◆ **What is required**: All of the data must be retyped exactly, with nothing left out.

:: Task material

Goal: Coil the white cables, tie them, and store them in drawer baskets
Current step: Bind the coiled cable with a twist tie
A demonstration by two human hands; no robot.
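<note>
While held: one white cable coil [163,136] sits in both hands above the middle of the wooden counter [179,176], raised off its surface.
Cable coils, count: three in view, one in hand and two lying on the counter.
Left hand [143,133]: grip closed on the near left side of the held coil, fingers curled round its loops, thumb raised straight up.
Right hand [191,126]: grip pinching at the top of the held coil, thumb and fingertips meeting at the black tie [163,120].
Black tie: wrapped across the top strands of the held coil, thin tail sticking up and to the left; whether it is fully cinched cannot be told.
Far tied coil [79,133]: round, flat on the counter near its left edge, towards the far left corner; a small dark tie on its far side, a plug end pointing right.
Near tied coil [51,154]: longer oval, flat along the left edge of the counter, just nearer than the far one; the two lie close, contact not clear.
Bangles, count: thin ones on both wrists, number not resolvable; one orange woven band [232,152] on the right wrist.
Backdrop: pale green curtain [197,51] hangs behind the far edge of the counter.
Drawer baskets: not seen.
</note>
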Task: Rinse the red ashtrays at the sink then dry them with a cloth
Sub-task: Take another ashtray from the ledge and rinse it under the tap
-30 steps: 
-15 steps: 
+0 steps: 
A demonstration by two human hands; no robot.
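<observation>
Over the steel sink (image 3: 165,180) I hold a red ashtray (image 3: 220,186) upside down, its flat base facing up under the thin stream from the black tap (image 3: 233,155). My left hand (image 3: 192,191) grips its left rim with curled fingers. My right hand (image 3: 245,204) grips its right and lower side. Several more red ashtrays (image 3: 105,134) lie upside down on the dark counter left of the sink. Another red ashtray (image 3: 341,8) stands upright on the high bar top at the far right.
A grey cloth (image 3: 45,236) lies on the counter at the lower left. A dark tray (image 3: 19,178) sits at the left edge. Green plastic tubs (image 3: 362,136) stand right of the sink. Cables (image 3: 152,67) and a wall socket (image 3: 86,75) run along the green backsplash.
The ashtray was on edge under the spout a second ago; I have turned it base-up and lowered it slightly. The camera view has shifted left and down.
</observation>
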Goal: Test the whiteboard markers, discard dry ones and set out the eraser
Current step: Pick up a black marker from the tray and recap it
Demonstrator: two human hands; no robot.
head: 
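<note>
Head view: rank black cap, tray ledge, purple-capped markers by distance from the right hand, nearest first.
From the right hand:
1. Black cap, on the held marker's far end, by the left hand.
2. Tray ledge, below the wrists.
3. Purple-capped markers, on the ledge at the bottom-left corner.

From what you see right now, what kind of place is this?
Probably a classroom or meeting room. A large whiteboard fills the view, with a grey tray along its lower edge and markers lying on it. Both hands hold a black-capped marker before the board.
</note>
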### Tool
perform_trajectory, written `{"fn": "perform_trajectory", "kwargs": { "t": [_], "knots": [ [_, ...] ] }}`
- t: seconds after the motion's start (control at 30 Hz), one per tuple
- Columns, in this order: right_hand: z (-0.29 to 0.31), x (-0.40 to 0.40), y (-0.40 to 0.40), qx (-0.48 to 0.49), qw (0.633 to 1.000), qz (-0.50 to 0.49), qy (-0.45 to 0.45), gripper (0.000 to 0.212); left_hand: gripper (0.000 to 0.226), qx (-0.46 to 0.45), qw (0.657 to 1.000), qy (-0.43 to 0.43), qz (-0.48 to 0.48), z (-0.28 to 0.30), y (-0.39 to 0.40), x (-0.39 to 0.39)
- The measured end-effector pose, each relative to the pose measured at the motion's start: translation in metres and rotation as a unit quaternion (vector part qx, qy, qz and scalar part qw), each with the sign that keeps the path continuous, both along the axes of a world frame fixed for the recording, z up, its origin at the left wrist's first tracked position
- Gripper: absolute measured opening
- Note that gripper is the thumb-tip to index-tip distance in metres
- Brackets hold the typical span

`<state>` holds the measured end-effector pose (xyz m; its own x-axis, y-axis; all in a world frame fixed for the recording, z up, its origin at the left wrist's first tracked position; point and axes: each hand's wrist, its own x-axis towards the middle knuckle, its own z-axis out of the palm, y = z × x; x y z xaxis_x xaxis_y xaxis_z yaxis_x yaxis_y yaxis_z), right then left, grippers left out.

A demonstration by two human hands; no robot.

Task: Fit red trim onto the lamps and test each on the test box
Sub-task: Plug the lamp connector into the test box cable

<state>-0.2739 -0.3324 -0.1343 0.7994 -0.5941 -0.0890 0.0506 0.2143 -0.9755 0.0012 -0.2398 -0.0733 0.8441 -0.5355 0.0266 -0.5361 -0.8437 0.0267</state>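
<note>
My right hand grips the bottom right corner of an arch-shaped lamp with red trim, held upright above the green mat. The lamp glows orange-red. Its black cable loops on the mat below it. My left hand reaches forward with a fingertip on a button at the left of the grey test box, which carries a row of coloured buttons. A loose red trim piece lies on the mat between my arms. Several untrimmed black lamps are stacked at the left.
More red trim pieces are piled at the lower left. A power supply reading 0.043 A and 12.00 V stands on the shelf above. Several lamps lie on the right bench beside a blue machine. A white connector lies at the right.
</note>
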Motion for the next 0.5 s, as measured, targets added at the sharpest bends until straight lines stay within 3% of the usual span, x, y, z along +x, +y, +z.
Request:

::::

◆ **Written solution**:
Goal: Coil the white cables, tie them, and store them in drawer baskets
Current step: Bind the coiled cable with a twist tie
A demonstration by two human hands; no robot.
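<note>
While held: one white cable coil [163,136] sits in both hands above the middle of the wooden counter [179,176], raised off its surface.
Cable coils, count: three in view, one in hand and two lying on the counter.
Left hand [143,133]: grip closed on the near left side of the held coil, fingers curled round its loops, thumb raised straight up.
Right hand [191,126]: grip pinching at the top of the held coil, thumb and fingertips meeting at the black tie [163,120].
Black tie: wrapped across the top strands of the held coil, thin tail sticking up and to the left; whether it is fully cinched cannot be told.
Far tied coil [79,133]: round, flat on the counter near its left edge, towards the far left corner; a small dark tie on its far side, a plug end pointing right.
Near tied coil [51,154]: longer oval, flat along the left edge of the counter, just nearer than the far one; the two lie close, contact not clear.
Bangles, count: thin ones on both wrists, number not resolvable; one orange woven band [232,152] on the right wrist.
Backdrop: pale green curtain [197,51] hangs behind the far edge of the counter.
Drawer baskets: not seen.
</note>
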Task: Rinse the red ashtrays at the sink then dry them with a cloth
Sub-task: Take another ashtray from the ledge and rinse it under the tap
-30 steps: 
-15 steps: 
+0 steps: 
A demonstration by two human hands; no robot.
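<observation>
Over the steel sink (image 3: 165,180) I hold a red ashtray (image 3: 220,186) upside down, its flat base facing up under the thin stream from the black tap (image 3: 233,155). My left hand (image 3: 192,191) grips its left rim with curled fingers. My right hand (image 3: 245,204) grips its right and lower side. Several more red ashtrays (image 3: 105,134) lie upside down on the dark counter left of the sink. Another red ashtray (image 3: 341,8) stands upright on the high bar top at the far right.
A grey cloth (image 3: 45,236) lies on the counter at the lower left. A dark tray (image 3: 19,178) sits at the left edge. Green plastic tubs (image 3: 362,136) stand right of the sink. Cables (image 3: 152,67) and a wall socket (image 3: 86,75) run along the green backsplash.
The ashtray was on edge under the spout a second ago; I have turned it base-up and lowered it slightly. The camera view has shifted left and down.
</observation>
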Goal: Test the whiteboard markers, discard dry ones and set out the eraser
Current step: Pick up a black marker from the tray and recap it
Demonstrator: two human hands; no robot.
head: 
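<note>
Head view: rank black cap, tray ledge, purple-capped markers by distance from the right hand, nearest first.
From the right hand:
1. Black cap, on the held marker's far end, by the left hand.
2. Tray ledge, below the wrists.
3. Purple-capped markers, on the ledge at the bottom-left corner.

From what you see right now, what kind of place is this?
Probably a classroom or meeting room. A large whiteboard fills the view, with a grey tray along its lower edge and markers lying on it. Both hands hold a black-capped marker before the board.
</note>
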### Tool
perform_trajectory, written `{"fn": "perform_trajectory", "kwargs": { "t": [_], "knots": [ [_, ...] ] }}`
- t: seconds after the motion's start (control at 30 Hz), one per tuple
- Columns, in this order: right_hand: z (-0.29 to 0.31), x (-0.40 to 0.40), y (-0.40 to 0.40), qx (-0.48 to 0.49), qw (0.633 to 1.000), qz (-0.50 to 0.49), qy (-0.45 to 0.45), gripper (0.000 to 0.212); left_hand: gripper (0.000 to 0.226), qx (-0.46 to 0.45), qw (0.657 to 1.000), qy (-0.43 to 0.43), qz (-0.48 to 0.48), z (-0.28 to 0.30), y (-0.39 to 0.40), x (-0.39 to 0.39)
- The measured end-effector pose, each relative to the pose measured at the motion's start: translation in metres and rotation as a unit quaternion (vector part qx, qy, qz and scalar part qw), each with the sign that keeps the path continuous, both along the axes of a world frame fixed for the recording, z up, its origin at the left wrist's first tracked position
- Gripper: absolute measured opening
- Note that gripper is the thumb-tip to index-tip distance in metres
- Brackets hold the typical span

`<state>` holds the measured end-effector pose (xyz m; its own x-axis, y-axis; all in a world frame fixed for the recording, z up, its origin at the left wrist's first tracked position; point and axes: each hand's wrist, its own x-axis towards the middle knuckle, its own z-axis out of the palm, y = z × x; x y z xaxis_x xaxis_y xaxis_z yaxis_x yaxis_y yaxis_z), right then left, grippers left out.

A demonstration by two human hands; no robot.

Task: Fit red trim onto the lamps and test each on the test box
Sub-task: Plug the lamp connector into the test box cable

<state>-0.2739 -0.3324 -0.1343 0.7994 -0.5941 -0.0890 0.0506 0.2143 -0.9755 0.0012 -0.2398 -0.0733 0.8441 -0.5355 0.0266 -0.5361 -0.8437 0.0267</state>
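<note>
My right hand grips the bottom right corner of an arch-shaped lamp with red trim, held upright above the green mat. The lamp glows orange-red. Its black cable loops on the mat below it. My left hand reaches forward with a fingertip on a button at the left of the grey test box, which carries a row of coloured buttons. A loose red trim piece lies on the mat between my arms. Several untrimmed black lamps are stacked at the left.
More red trim pieces are piled at the lower left. A power supply reading 0.043 A and 12.00 V stands on the shelf above. Several lamps lie on the right bench beside a blue machine. A white connector lies at the right.
</note>
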Motion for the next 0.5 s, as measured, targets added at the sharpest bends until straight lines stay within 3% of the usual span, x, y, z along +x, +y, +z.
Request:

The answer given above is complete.